WHAT IS BEING ASKED:
Each line in the entries below that holds the word "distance" belongs in the answer.
--------------------------------------------------
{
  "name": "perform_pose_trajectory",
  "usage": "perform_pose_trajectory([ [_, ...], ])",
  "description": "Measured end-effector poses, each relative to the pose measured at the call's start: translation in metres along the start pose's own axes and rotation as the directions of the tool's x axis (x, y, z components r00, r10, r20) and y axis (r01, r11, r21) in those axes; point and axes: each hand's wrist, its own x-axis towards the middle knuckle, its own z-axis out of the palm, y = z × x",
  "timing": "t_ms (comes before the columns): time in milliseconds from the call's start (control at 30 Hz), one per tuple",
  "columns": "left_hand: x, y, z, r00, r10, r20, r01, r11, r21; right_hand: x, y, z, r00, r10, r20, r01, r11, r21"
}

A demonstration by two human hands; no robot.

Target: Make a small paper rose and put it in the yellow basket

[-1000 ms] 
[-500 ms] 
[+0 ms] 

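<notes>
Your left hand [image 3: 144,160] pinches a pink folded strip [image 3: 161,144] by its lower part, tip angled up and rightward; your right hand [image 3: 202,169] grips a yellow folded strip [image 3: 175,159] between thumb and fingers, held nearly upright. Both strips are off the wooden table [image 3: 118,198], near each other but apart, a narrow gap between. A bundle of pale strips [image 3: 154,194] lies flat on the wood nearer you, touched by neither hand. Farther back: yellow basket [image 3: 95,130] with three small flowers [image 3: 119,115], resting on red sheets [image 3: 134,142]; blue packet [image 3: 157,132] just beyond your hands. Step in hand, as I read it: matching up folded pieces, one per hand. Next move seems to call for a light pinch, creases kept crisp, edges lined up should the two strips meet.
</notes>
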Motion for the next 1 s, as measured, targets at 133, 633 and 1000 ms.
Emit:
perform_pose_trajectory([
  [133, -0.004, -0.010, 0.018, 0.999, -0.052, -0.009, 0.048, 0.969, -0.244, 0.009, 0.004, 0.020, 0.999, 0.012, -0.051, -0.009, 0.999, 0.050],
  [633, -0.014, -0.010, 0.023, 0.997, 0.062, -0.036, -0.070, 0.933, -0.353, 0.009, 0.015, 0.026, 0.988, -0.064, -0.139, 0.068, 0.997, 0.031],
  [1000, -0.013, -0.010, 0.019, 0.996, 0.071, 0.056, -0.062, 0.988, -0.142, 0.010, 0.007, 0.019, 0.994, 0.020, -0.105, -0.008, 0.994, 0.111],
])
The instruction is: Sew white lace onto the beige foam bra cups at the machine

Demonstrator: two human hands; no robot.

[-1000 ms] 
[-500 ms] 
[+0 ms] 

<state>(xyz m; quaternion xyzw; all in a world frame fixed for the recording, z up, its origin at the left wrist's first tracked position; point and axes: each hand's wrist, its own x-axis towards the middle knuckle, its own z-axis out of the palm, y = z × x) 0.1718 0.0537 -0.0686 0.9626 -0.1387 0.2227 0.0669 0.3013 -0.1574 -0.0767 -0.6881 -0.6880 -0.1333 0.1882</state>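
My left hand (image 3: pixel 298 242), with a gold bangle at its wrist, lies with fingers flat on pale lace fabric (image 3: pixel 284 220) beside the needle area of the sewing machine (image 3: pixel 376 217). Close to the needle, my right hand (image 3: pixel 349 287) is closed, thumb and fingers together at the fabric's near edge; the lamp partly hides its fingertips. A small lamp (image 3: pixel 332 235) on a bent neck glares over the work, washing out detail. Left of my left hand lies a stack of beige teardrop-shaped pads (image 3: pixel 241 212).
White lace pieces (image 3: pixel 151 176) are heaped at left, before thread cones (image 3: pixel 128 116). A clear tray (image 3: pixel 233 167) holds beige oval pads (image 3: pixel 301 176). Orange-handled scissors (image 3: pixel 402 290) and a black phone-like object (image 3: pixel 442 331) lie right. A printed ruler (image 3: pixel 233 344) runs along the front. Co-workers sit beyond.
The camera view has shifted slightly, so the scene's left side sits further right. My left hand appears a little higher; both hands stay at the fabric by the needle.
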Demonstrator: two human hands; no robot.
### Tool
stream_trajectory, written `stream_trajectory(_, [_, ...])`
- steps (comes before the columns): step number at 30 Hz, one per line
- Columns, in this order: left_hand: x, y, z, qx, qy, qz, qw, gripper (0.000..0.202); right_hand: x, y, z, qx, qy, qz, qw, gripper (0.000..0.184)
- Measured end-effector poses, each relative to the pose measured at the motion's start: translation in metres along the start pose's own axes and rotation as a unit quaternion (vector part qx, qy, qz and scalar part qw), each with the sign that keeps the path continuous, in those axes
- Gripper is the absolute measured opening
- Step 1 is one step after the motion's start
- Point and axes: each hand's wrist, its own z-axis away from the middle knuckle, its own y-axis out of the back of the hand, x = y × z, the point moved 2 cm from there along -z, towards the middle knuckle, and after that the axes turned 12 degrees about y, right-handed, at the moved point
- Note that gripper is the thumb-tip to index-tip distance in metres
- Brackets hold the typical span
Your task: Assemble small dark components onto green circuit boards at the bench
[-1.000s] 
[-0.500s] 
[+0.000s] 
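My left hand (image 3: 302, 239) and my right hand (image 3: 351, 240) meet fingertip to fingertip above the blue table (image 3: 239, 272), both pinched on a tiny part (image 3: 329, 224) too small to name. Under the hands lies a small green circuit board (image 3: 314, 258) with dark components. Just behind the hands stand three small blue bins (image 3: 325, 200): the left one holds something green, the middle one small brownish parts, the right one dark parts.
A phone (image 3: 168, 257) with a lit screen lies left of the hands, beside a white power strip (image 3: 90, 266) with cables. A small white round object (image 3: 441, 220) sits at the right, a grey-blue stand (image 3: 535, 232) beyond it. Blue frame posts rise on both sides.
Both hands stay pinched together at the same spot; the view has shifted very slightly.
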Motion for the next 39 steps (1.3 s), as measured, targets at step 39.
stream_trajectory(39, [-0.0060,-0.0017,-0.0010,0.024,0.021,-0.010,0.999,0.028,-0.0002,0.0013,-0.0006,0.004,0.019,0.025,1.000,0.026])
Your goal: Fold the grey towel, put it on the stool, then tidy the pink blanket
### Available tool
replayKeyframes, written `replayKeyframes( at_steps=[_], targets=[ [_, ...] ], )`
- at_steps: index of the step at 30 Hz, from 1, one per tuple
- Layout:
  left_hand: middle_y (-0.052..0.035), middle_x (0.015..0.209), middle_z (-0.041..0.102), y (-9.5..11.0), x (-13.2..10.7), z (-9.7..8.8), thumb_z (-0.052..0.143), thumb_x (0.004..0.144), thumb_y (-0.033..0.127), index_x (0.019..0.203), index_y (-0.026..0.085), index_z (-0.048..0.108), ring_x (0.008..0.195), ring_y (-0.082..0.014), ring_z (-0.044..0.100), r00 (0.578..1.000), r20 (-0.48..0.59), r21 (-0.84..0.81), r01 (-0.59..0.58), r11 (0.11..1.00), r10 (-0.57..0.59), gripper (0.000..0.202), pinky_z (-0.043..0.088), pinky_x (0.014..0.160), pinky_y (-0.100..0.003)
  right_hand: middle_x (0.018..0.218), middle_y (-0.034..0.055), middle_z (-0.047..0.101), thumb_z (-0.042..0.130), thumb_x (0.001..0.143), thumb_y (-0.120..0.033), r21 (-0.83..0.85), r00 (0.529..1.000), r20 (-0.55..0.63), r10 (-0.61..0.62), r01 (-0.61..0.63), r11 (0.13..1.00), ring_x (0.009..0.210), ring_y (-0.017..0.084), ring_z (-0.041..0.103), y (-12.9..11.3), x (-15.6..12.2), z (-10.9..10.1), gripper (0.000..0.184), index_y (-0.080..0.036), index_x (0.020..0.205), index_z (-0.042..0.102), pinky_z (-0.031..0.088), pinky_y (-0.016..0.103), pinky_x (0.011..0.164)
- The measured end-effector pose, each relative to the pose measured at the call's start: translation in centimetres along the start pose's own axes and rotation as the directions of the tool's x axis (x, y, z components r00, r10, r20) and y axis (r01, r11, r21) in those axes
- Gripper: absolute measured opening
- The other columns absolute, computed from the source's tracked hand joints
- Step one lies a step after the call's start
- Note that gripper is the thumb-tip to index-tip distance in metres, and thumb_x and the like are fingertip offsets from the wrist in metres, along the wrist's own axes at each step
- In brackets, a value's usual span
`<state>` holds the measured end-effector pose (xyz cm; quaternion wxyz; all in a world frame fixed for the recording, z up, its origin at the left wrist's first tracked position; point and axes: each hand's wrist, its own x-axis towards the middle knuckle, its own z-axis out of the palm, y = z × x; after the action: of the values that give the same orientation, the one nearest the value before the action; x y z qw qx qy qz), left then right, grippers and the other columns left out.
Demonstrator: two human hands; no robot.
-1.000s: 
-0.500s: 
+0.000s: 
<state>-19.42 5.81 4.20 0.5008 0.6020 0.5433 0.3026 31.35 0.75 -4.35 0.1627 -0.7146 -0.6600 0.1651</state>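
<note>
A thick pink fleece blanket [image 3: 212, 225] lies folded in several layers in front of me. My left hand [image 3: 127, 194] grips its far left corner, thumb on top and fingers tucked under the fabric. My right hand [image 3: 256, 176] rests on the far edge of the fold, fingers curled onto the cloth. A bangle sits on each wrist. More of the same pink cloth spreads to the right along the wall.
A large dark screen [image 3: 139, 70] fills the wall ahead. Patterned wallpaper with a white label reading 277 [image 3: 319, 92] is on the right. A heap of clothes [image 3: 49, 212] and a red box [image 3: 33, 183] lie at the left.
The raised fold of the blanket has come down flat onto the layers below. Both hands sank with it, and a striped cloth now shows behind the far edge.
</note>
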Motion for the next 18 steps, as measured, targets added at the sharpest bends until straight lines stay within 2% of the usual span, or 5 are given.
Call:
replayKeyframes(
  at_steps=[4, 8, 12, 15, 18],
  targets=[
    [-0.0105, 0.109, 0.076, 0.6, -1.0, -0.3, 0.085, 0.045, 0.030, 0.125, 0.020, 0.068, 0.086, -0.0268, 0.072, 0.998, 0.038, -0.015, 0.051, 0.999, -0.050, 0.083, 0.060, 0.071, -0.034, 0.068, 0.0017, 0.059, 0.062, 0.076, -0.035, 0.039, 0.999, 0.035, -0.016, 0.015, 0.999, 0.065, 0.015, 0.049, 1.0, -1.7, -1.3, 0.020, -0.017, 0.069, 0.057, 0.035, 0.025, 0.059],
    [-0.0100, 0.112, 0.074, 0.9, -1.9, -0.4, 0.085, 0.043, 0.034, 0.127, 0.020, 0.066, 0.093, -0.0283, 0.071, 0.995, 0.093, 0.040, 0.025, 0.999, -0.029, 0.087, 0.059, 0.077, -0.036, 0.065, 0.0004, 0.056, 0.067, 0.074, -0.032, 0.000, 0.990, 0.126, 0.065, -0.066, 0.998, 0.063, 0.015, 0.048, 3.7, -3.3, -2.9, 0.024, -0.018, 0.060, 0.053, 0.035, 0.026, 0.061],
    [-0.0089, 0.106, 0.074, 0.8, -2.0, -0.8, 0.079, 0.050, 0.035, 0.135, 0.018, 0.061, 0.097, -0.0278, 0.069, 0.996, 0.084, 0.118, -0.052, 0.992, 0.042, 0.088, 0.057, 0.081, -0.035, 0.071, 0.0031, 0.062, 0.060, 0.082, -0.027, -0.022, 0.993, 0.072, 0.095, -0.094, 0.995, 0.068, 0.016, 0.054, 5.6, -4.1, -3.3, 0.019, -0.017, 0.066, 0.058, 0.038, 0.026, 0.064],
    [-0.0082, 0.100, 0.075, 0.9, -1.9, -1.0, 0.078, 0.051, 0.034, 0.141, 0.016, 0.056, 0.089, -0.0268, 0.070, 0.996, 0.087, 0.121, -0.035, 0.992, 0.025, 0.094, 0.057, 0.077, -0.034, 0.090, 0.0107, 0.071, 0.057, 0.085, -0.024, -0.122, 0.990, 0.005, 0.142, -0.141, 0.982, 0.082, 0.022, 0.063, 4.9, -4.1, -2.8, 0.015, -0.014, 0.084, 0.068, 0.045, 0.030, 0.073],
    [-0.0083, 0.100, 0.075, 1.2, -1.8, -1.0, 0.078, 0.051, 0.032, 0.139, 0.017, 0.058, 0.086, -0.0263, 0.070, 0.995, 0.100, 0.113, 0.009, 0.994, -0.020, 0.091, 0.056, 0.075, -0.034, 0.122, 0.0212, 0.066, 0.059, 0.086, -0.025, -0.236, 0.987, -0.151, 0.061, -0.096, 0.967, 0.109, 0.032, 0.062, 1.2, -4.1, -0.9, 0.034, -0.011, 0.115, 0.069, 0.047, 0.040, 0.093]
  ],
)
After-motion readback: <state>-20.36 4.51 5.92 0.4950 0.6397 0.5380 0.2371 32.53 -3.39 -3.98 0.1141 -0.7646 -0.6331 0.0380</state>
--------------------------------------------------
ANSWER TO THIS PROBLEM:
- Note that gripper is the thumb-tip to index-tip distance in metres
- Note that gripper is the thumb-tip to index-tip distance in metres, and thumb_x and the like are fingertip offsets from the wrist in metres, along the wrist's own axes at each step

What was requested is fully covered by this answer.